* [PROBLEM DESCRIPTION]:
Everything from the top of the data below through the line with "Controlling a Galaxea" should be duplicated exactly, and nothing past it.

* [STORED DATA]:
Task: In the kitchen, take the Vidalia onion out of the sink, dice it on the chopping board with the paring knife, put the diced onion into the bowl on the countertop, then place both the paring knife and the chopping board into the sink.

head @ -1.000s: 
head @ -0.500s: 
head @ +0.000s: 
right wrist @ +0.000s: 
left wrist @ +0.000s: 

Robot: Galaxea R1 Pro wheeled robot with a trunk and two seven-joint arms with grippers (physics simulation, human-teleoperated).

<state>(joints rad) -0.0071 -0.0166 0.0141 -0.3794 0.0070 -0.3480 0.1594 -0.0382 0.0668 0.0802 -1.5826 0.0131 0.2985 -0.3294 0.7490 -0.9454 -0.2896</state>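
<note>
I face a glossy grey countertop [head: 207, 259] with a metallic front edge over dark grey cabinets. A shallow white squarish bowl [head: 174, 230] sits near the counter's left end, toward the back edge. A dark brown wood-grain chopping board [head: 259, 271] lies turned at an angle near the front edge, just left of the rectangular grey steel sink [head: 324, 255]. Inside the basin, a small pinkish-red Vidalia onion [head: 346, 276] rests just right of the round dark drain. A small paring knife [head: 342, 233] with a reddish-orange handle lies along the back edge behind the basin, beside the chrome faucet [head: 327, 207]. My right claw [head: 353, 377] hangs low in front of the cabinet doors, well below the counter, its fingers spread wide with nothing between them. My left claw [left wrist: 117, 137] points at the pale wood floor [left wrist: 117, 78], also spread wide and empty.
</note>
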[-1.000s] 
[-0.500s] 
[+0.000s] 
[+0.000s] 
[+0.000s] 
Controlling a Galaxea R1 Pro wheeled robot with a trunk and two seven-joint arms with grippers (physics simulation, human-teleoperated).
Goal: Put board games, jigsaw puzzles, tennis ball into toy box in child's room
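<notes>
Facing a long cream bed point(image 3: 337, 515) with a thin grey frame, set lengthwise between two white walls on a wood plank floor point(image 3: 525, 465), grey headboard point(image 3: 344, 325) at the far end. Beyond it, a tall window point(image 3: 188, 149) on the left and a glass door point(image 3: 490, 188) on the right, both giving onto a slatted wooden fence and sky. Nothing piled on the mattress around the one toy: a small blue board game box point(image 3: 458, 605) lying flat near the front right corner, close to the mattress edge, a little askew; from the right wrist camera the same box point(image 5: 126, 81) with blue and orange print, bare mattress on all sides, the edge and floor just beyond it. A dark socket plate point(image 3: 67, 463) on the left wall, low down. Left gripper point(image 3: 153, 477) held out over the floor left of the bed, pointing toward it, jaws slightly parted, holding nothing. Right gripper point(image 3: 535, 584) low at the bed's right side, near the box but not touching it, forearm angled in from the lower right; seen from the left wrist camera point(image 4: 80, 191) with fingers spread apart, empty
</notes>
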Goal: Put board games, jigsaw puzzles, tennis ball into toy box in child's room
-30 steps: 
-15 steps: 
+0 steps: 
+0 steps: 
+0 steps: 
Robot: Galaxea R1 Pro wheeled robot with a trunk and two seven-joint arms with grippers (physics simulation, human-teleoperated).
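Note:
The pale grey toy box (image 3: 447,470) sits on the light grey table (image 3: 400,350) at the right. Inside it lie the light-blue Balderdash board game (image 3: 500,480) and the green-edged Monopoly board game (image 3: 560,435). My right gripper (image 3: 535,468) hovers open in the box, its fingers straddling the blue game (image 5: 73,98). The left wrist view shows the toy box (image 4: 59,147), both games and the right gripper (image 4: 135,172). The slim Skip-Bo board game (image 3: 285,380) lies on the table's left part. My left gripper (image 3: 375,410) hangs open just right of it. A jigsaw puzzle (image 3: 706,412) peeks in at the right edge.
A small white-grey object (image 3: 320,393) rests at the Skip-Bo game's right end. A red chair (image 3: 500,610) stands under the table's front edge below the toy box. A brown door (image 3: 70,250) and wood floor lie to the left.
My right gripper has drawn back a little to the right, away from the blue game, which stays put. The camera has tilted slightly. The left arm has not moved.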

* [TASK SOLUTION]:
Task: In the kitchen, take the Vidalia onion out of the sink, dice it on the chopping board with the paring knife, put the diced onion into the bowl on the countertop, then place both the paring knife and the chopping board into the sink.

head @ -1.000s: 
head @ -0.500s: 
head @ +0.000s: 
right wrist @ +0.000s: 
left wrist @ +0.000s: 

Robot: Galaxea R1 Pro wheeled robot with a trunk and two seven-joint arms with grippers (physics simulation, human-teleoperated).

<state>(joints rad) -0.0071 -0.0166 0.0141 -0.3794 0.0070 -0.3480 0.1594 -0.0382 0.0668 0.0802 -1.5826 0.0131 0.2985 -0.3294 0.7490 -0.9454 -0.2896</state>
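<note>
I face a glossy grey countertop [head: 207, 259] with a metallic front edge over dark grey cabinets. A shallow white squarish bowl [head: 174, 230] sits near the counter's left end, toward the back edge. A dark brown wood-grain chopping board [head: 259, 271] lies turned at an angle near the front edge, just left of the rectangular grey steel sink [head: 324, 255]. Inside the basin, a small pinkish-red Vidalia onion [head: 346, 276] rests just right of the round dark drain. A small paring knife [head: 342, 233] with a reddish-orange handle lies along the back edge behind the basin, beside the chrome faucet [head: 327, 207]. My right claw [head: 353, 377] hangs low in front of the cabinet doors, well below the counter, its fingers spread wide with nothing between them. My left claw [left wrist: 117, 137] points at the pale wood floor [left wrist: 117, 78], also spread wide and empty.
</note>
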[-1.000s] 
[-0.500s] 
[+0.000s] 
[+0.000s] 
[+0.000s] 
Controlling a Galaxea R1 Pro wheeled robot with a trunk and two seven-joint arms with grippers (physics simulation, human-teleoperated).

No additional output is needed.